This document will walk through a one-time setup that is needed to operationalize the aws-do-pm project in your environment starting from source.
git clone https://github.com/aws-samples/aws-do-pm
The project comes with a command line interface (CLI). To invoke the CLI, just type ./pm
and hit Enter
. The CLI is equipped with help menus that can be accessed by adding --help
as an argument on the command line.
./pm --help
================================================================
Predictive Modeling Command Line Interface
================================================================
Usage:
./pm [--help] - show generic cli help
./pm [target] [action] [arguments] - perform action on specified task with specified arguments
./pm [target] --help - show cli task specific help
targets:
config - manage predictive modeling configuration
system - execute predictive modeling system level tasks
go [tags] - generate a task template from a technique that matches the specified spece-separated list of tags
do <input_json_file_path> - create and execute a task defined in the provided input json file
technique - manage predictive modeling techniques
data - manage datasets
model - perform actions on predictive models
service - perform actions on model services
task - manage tasks
To review the available configuration options, please execute:
./pm config --help`
Output:
Usage:
./pm config <action> [arguments]
actions:
ls - list standard config items
show [item] - show value of all or a single config item
set [[item] [value]] - set values of all or a specific config item
items:
AWS_ACCESS_KEY_ID - key id for access to AWS API, if not specified, settings from 'aws configure' take effect
AWS_SECRET_ACCESS_KEY - secret key for access to AWS API, if not specified, settings from 'aws configure' take effect
REGION - AWS default region, default: us-west-2
REGISTRY - container registry URI including trailing '/', can be blank if running locally
BUILD_TO - target orchestrator for building container images. Options: docker(default), compose
PM_TO - target orchestrator for running aws-do-pm containers. Options: compose(default), kubernetes
PROCESSOR - target processor to run model operations on. Options: cpu(default), gpu
PM_PLATFORM_SCALE - number of platform containers to run (default: 1)

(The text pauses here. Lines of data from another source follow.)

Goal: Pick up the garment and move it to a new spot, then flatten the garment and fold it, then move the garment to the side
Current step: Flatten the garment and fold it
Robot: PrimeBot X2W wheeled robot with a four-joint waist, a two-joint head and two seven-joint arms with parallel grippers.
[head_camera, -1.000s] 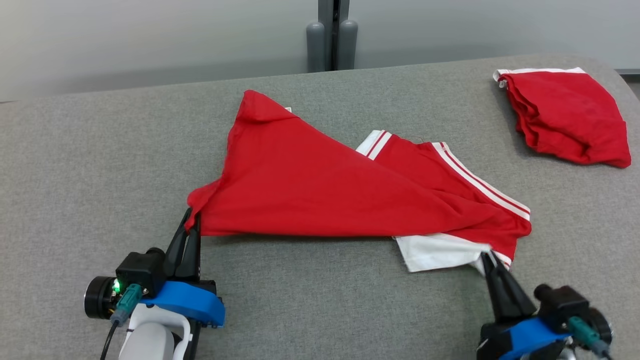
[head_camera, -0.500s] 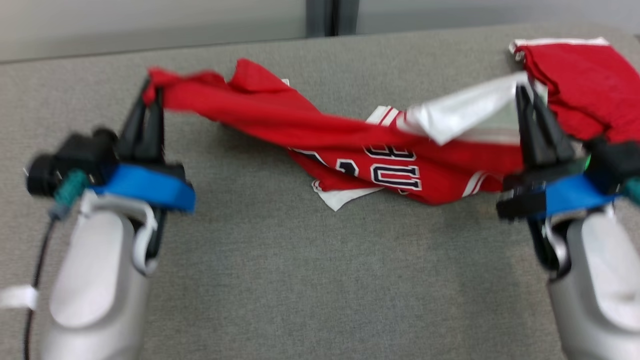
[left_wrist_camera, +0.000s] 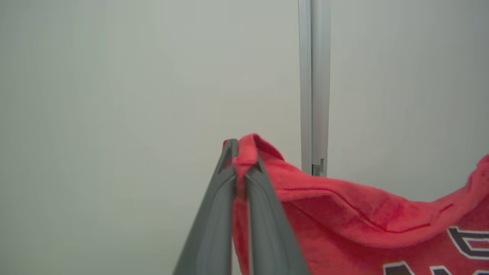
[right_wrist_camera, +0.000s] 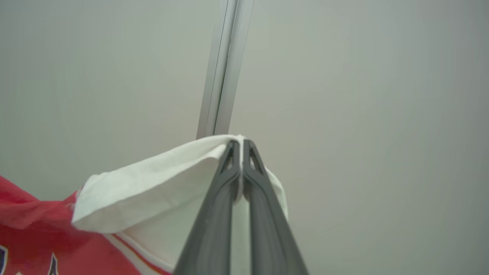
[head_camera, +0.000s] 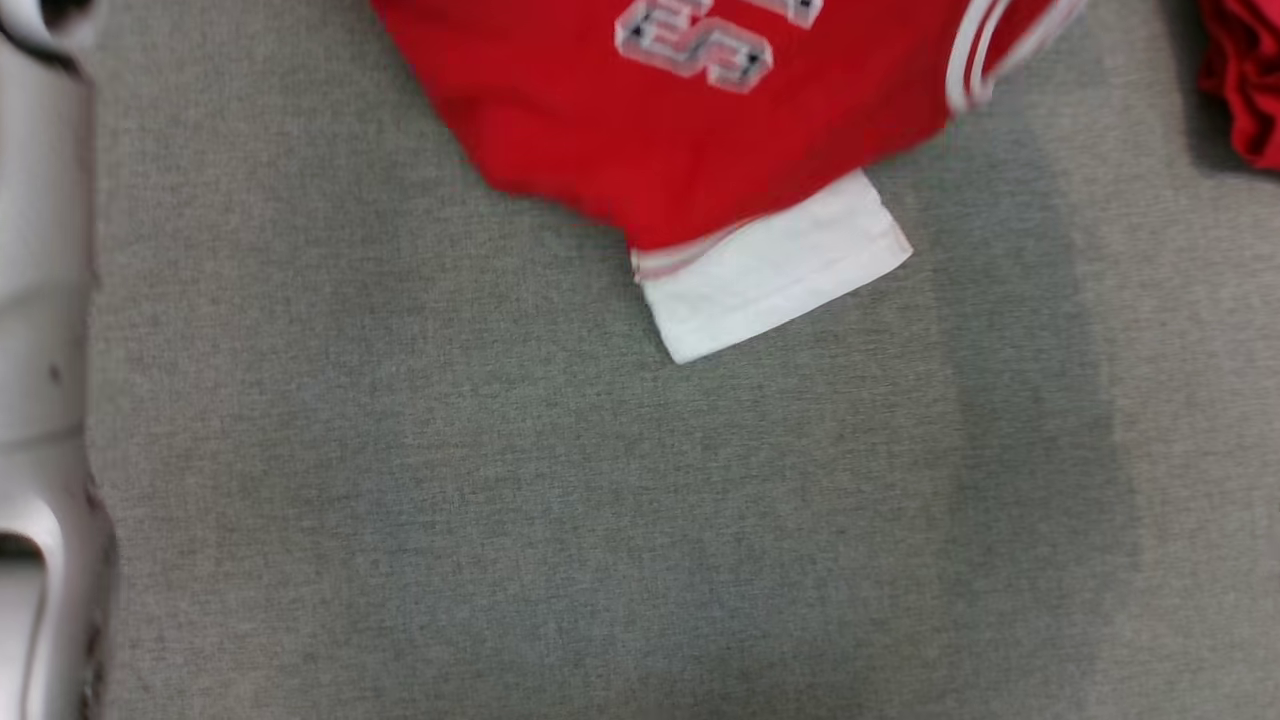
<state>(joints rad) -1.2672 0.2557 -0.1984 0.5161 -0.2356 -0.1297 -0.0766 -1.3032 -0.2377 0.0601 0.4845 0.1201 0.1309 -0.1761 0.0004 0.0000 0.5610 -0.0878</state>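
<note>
The garment (head_camera: 660,130) is a red jersey with white trim and lettering, hanging from above the head view's top edge over the grey surface (head_camera: 560,520); its white sleeve (head_camera: 775,270) dangles lowest. In the left wrist view my left gripper (left_wrist_camera: 240,152) is shut on a red corner of the garment (left_wrist_camera: 344,221), held up against a pale wall. In the right wrist view my right gripper (right_wrist_camera: 240,147) is shut on the white sleeve cloth (right_wrist_camera: 153,183) of the same jersey, also raised.
A second red garment (head_camera: 1245,80) lies at the far right edge of the grey surface. My pale left forearm (head_camera: 40,360) runs down the head view's left edge. A vertical metal post (left_wrist_camera: 314,88) stands on the wall behind.
Both grippers have lifted the jersey from the surface high into the air, out of the head view's top. The head camera has tilted down and closer to the surface.
</note>
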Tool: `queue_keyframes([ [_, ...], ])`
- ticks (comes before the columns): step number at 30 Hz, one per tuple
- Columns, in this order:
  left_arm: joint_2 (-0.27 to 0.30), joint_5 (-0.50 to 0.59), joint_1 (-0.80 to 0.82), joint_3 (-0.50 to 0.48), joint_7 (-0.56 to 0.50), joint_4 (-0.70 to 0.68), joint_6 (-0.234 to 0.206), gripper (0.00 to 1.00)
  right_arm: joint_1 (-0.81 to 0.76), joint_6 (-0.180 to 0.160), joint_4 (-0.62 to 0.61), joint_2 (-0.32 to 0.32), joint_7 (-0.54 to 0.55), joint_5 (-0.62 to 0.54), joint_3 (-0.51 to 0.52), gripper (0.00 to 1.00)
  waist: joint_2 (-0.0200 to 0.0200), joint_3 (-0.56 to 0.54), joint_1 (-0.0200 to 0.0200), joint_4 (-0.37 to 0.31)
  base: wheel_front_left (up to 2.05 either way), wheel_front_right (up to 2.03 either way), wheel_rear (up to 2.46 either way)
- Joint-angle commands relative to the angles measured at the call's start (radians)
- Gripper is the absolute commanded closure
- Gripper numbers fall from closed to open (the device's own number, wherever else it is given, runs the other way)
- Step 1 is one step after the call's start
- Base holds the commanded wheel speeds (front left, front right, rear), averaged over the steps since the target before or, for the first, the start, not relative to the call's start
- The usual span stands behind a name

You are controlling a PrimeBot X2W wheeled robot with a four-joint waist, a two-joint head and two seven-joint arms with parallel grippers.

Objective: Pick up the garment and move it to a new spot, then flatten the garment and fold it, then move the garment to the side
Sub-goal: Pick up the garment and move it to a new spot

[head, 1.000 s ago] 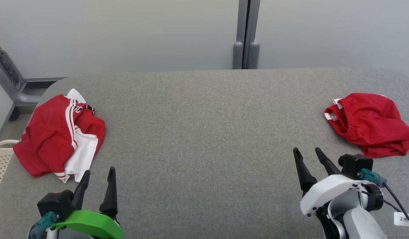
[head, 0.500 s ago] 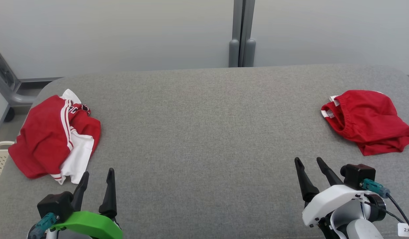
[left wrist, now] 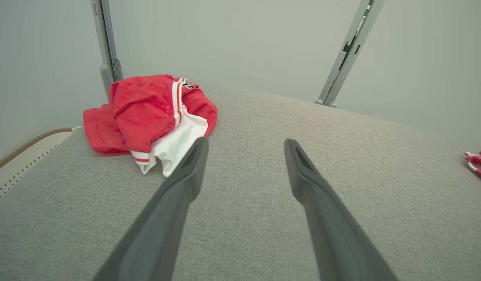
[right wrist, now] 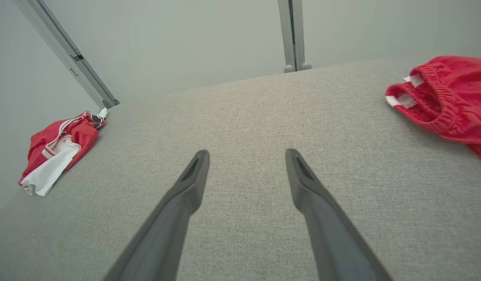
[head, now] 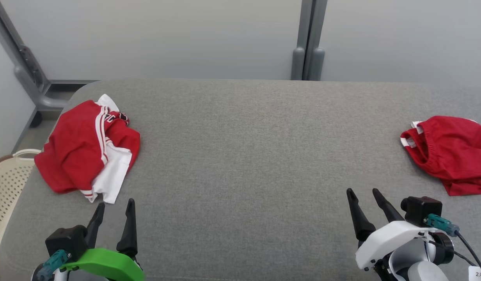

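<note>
Left gripper (head: 116, 202) and right gripper (head: 362, 191) both spread, empty. The crumpled red-and-white garment (head: 78, 150) lies just ahead-left of the left one. It looks light and limp; pinch a raised fold.

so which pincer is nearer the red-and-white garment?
Left. The left pincer sits open just below the red-and-white garment in the head view, not touching it; the right pincer is far across the grey surface.

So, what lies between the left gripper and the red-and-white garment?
Only bare grey cushion. The left gripper, open, points toward the white hem of the red-and-white garment, nothing in between; the head and left wrist views both show it.
</note>
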State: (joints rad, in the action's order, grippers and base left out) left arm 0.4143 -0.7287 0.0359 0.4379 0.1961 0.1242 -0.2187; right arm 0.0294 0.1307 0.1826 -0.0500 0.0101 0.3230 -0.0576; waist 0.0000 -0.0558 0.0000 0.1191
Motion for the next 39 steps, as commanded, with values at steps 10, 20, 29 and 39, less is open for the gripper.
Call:
queue_keyframes([
  [10,0.018,0.005,-0.008,-0.001,-0.006,-0.012,-0.012,0.0,-0.022,0.0,0.003,-0.002,-0.002,0.009,-0.018,0.0,0.0,-0.007,0.0,0.144,0.0,0.0,0.0],
  [20,0.025,-0.004,-0.027,-0.005,-0.007,-0.029,-0.028,0.0,-0.026,0.0,0.009,-0.002,-0.012,0.03,-0.042,0.0,0.0,-0.011,0.0,0.27,0.0,0.0,0.0],
  [29,0.035,-0.005,-0.034,-0.003,-0.015,-0.037,-0.029,0.0,-0.023,0.0,0.015,-0.002,-0.015,0.027,-0.053,0.0,0.0,-0.011,0.0,0.334,0.0,0.0,0.0],
  [39,0.036,-0.015,-0.032,-0.002,-0.016,-0.047,-0.027,0.0,-0.027,0.0,0.018,-0.002,-0.017,0.025,-0.062,0.0,0.0,-0.007,0.0,0.363,0.0,0.0,0.0],
])
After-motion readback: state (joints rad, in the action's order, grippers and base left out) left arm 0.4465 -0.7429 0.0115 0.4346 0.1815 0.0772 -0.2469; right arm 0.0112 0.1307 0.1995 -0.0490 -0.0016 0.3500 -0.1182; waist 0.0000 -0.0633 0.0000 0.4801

PM_S3_BUCKET - S3 bucket name for storing aws-do-pm data and models
PM_GRAPHDB_SYSTEM_CR - credential to configure for system access to the graph database
PM_GRAPHDB_USER - login id to configure for user access to the graph db
PM_GRAPHDB_PWD - credential to configure for user access to the graph database
PV_TYPE - persistent volume type, use 'efs'(default) for multi-node Kubernetes on AWS, and 'hostpath' for local deployments
EFS_VOLUME_ID - EFS file system id to use as a shared volume for aws-do-pm workloads (used only when PM_TO=kubernetes, default='')
ALB_ALLOW_CIDRS - comma-separated list of IP CIDRs that will be allowed to connect to aws-do-pm UIs (used only when PM_TO=kubernetes, default=0.0.0.0/0)
KCFG_ENC - base64 encoded kube config for aws-do-pm to use when orchestrating tasks on kubernetes (used only when PM_TO=kubernetes, default='')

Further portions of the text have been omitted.